例えば、住宅について考えてみましょう。住宅を資産としてとらえれば、価格が上昇しているときは、そのキャピタルゲイン(資産そのものの価格上昇からの売却益)を得ることを目的として購入することとなります。そうすると、価格が下落しているときには誰も購入しないということになってしまいます。しかし、私たちは、その価格が下がっているときにでも購入します。その家で家族と一緒に日々の食事を楽しんだり、誕生日や結婚記念日などを一緒に祝ったりする時間を買っているといってもいいでしょう。つまり、サービスまたは効用を買っているのです。賃貸住宅経営でも同様に、価格が下がっている時でも、そのサービスを購入する人たちから家賃をいただくことができるわけです。

ここで、ウィートン元教授が、彼の代表的な不動産経済学の教科書で紹介している4象限モデルというものを使って、不動産市場のダイナミクスを解説しましょう。

図:4象限モデル

Source:Denise Disasquale,William Wheaton(1996).,Urban Economics and Real Estate Markets

第一象限は、「空間市場」といいます。

ここでは、一般的な財・サービスと同様に、需要と供給によって「価格」ではなく「家賃」が決定されることになります。価格が高くなれば需要は低下し、価格が下落すれば需要が低下していくために、その需要曲線は右下がりとなります。一方、供給曲線は、需要と反対に右上がりになるわけですが、不動産はその生産に時間がかかるために、ある時点では供給が硬直的になります。つまり、垂直になるのです。そうすると、家賃は需要の大きさだけで決定されるわけです。

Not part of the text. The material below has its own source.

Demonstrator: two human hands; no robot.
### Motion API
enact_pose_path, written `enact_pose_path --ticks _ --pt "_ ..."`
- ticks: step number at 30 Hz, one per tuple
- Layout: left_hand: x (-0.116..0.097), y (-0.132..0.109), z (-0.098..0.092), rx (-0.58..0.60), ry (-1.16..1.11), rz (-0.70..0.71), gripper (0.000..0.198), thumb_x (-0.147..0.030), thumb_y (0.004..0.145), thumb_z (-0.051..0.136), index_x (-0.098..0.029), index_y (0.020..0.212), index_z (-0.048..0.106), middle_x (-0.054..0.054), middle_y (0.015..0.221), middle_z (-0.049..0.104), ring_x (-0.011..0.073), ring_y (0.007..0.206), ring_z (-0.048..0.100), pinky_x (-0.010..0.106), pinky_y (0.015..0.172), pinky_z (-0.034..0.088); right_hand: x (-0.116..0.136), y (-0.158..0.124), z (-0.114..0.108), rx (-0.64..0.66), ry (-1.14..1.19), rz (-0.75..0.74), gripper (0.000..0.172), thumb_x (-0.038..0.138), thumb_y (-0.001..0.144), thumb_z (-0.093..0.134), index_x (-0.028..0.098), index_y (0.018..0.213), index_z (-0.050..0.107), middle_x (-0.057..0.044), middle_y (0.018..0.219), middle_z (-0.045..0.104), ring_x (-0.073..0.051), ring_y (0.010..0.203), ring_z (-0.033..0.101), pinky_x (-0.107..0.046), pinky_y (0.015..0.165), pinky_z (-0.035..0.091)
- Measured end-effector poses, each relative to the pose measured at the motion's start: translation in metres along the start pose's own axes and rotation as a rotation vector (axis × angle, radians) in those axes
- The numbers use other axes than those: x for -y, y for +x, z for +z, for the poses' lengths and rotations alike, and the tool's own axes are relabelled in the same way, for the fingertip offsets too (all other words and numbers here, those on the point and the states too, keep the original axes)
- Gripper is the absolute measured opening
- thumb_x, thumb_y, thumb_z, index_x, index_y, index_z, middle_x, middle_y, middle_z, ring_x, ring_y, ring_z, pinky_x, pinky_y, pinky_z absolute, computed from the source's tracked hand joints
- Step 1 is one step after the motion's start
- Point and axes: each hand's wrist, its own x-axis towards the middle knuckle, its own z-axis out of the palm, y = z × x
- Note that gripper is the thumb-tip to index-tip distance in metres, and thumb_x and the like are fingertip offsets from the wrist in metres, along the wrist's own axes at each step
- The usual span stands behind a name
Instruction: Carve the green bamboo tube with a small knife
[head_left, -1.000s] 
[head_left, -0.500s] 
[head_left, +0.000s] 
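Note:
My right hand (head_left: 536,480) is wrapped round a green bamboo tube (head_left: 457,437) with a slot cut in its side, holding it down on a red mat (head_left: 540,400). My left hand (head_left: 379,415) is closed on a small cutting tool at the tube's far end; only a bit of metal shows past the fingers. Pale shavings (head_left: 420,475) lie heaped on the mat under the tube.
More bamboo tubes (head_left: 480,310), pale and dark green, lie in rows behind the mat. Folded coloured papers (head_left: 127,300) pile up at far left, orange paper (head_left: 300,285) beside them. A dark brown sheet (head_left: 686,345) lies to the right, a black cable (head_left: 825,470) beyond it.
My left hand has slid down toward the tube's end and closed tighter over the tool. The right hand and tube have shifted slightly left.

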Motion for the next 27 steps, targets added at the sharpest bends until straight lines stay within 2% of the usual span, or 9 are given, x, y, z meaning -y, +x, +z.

第一象限で「家賃」が決定されると、第二象限に移ります。

第二象限は「資産市場」であり、そこでは資産「価格」が決定されます。資産価格は、家賃が高い不動産ほど高くなりますが、家賃(R)の水準に比例して、単純に価格(P)が決定されるわけではありません。資産の価格は、経済学では将来収益、つまり家賃の割引現在価値によって決定されると考えます。それは不動産だけでなく、株などすべての資産にも当てはまる考え方です。そうすると、現在価値に割り戻していく、割引率(i)に強い影響を受けるのです。つまり、家賃が横ばいであったり下がったりしても、価格は上昇する可能性があるのです。その詳細は、本連載の中で詳しく説明していきます。

第二象限で資産価格が決定されると、第三象限の「建築着工市場」へと移っていきます。

賃貸住宅を建てるかどうかという意思決定は、経済価値が高いほどに建築したいと考える人が多くなるわけですが、建築費(C)との兼ね合いで最終的に決定します。高い収益が得られることが分かったとしても、建築費が高ければ手元に残る利益は小さくなってしまうために、その建築を控えてしまいます。つまり、建築着工市場は、資産価格と建築費の関数によって決定されると考えているのです。

最後に第四象限です。第四象限は、「ストック調整市場」と呼ばれます。

近年において、空き家問題が注目されるようになってきました。空き家問題は、住宅のストックが住宅需要を上回るときに発生します。第三象限の建築着工市場で新しい不動産が建築されると、その建築された分が新しいストックの増加につながります。しかし、建て替えなどの場合には、古い建物が取り壊されますと、他の用途に転換される場合にも、当該市場のストックは減少することになります。つまり、第三象限で決定された建築着工量と滅失した量との差分によって、新しいストック量が決まってくるのです。
このように決定された新しいストック量が、第一象限に戻り、そのストック量と次の需要量に応じて新しい家賃が決定されるという循環を持っていると考えられています。

土地活用に考えていくためには、このような「不動産市場を分析していく目」が求められます。
需要と供給によって決定される第一象限では、不動産に対する需要がどのように決定されるのか、今後、そのような需要はどのように変化していくのかを見極める目が必要となります。
第二象限では、超低金利が続いていますが、そのような金利水準と密接な関係を持つ割引率が、どのように決定され、今後、どのように変化していくのかということを予測する目が求められます。
近年においては、賃貸住宅を建てすぎではないか、都心の大規模開発は将来の高い空室をもたらすのではないかなどといった声が聞こえます。第三象限の建築着工市場を見ていくためには、今後、建築費がどのように推移すると考えるのか、どのようなメカニズムで着工されているのかといった構造を理解する目が必要となります。第四象限のストック調整市場では、前述のような空き家問題の本質を理解する目が要求されます。

一連の連載では、「土地活用の経済学」として、この四象限に基づき、不動産市場を見る目を提供していきます。